→ Work to complete: Search the data for the string "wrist", and report each line where it is found.
*** Listed entries ***
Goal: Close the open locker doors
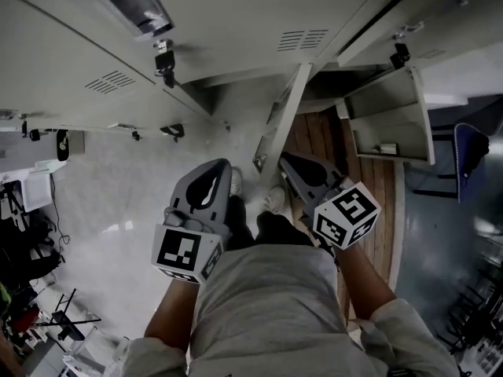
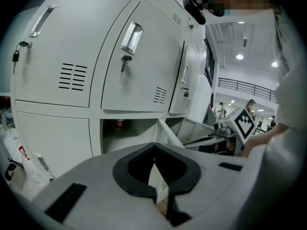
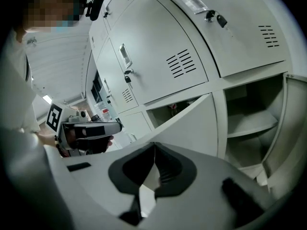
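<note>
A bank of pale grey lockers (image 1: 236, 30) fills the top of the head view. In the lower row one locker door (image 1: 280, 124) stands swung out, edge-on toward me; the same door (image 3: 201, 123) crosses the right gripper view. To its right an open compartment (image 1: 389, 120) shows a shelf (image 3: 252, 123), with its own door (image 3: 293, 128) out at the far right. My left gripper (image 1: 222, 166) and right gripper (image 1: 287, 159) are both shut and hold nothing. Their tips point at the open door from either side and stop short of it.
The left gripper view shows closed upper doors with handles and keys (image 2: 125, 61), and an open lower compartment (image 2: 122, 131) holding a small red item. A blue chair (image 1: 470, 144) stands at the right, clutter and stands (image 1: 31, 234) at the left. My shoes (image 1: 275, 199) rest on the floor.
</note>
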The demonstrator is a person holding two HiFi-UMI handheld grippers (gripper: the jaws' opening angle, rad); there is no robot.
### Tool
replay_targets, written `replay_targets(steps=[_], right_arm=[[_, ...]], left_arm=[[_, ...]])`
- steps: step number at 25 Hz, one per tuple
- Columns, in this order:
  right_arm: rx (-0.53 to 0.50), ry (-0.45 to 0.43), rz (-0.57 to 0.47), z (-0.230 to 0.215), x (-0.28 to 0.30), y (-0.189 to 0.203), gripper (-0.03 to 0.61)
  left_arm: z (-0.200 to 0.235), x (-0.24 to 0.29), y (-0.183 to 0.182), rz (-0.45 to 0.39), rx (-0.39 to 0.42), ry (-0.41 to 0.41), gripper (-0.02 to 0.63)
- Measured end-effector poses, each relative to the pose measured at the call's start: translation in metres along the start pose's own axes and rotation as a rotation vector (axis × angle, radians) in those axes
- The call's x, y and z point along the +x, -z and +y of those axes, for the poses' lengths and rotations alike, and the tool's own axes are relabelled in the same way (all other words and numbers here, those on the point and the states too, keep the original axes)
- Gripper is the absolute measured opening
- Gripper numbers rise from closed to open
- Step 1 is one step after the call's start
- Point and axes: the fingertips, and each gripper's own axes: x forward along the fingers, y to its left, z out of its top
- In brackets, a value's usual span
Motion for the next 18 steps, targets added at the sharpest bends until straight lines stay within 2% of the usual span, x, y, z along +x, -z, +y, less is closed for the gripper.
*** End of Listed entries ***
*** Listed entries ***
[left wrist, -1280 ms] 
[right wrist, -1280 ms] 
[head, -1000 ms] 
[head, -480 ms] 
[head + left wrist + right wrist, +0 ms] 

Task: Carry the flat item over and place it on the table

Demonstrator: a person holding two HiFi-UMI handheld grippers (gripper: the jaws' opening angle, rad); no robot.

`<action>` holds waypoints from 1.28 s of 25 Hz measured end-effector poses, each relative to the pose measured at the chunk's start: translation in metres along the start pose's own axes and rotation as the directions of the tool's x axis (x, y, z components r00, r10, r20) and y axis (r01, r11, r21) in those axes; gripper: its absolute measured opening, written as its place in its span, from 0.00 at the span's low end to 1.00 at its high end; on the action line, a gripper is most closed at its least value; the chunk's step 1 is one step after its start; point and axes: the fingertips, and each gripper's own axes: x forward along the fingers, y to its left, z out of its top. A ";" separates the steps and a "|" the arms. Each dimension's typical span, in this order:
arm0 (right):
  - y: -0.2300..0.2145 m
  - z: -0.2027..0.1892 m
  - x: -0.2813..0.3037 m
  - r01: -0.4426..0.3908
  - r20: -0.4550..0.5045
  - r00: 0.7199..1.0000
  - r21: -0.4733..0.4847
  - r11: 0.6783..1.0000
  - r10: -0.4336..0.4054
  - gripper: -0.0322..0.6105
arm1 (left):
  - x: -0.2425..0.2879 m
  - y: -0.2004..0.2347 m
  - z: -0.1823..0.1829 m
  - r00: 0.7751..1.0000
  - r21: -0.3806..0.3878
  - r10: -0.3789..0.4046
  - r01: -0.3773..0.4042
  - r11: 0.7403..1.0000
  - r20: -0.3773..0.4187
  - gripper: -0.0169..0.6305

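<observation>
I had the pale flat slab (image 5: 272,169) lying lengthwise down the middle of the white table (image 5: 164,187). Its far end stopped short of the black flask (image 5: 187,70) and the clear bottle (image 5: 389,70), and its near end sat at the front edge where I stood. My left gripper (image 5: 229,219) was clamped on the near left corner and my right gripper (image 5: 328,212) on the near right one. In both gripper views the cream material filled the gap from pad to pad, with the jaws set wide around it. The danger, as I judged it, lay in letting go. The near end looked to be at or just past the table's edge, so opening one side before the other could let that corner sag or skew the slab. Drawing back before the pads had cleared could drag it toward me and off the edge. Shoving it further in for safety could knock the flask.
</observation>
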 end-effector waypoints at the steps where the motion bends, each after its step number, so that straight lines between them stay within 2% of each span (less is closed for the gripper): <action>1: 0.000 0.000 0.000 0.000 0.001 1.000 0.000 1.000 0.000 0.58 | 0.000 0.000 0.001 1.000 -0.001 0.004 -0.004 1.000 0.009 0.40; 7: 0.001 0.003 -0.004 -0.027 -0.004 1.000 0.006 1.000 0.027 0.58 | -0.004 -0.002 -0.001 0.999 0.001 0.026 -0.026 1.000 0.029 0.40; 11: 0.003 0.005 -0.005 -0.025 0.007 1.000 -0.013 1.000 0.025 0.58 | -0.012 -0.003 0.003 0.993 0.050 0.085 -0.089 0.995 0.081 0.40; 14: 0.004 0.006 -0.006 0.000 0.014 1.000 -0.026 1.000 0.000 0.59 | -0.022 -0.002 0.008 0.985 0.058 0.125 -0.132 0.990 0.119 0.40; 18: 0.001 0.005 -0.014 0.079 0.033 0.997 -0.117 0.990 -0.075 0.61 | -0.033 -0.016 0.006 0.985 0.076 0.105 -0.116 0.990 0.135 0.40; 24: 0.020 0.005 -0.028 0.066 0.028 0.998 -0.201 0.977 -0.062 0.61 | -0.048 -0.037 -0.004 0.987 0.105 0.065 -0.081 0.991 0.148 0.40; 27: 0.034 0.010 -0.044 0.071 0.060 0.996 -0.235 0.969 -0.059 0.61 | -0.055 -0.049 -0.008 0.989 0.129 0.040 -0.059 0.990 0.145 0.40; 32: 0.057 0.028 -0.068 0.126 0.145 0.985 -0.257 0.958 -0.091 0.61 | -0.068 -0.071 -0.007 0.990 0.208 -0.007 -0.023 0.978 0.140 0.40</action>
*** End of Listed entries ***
→ Exercise solution:
[left wrist, -1280 ms] 
[right wrist, -1280 ms] 
[head + left wrist + right wrist, +0 ms] 

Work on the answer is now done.